* **WHAT THE TASK REQUIRES**:
Without including any images, repeat the listing below exactly.

* **THE DATA**:

··········

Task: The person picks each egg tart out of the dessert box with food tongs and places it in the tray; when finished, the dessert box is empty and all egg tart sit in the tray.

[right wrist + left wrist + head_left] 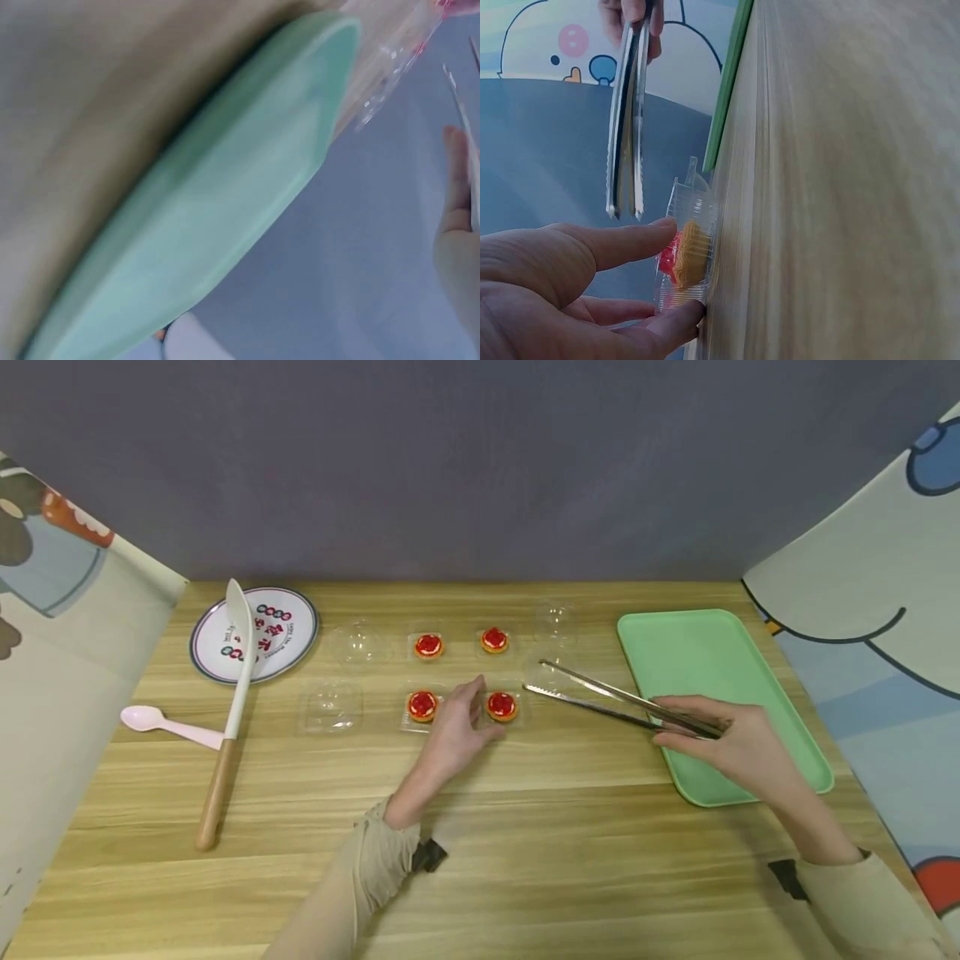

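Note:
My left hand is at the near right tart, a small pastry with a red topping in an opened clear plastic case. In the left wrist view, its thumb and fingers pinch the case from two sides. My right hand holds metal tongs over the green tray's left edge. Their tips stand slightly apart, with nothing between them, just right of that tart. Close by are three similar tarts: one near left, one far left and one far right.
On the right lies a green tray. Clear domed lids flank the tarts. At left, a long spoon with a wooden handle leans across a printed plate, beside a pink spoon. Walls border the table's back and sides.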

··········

* **REPLY TO THE EXERCISE**:
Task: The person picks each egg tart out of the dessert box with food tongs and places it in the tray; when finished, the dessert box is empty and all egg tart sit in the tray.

[right wrist + left wrist + head_left] 

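Note:
My left hand is at the near right tart, a small pastry with a red topping in an opened clear plastic case. In the left wrist view, its thumb and fingers pinch the case from two sides. My right hand holds metal tongs over the green tray's left edge. Their tips stand slightly apart, with nothing between them, just right of that tart. Close by are three similar tarts: one near left, one far left and one far right.
On the right lies a green tray. Clear domed lids flank the tarts. At left, a long spoon with a wooden handle leans across a printed plate, beside a pink spoon. Walls border the table's back and sides.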

Nothing further is required of the output.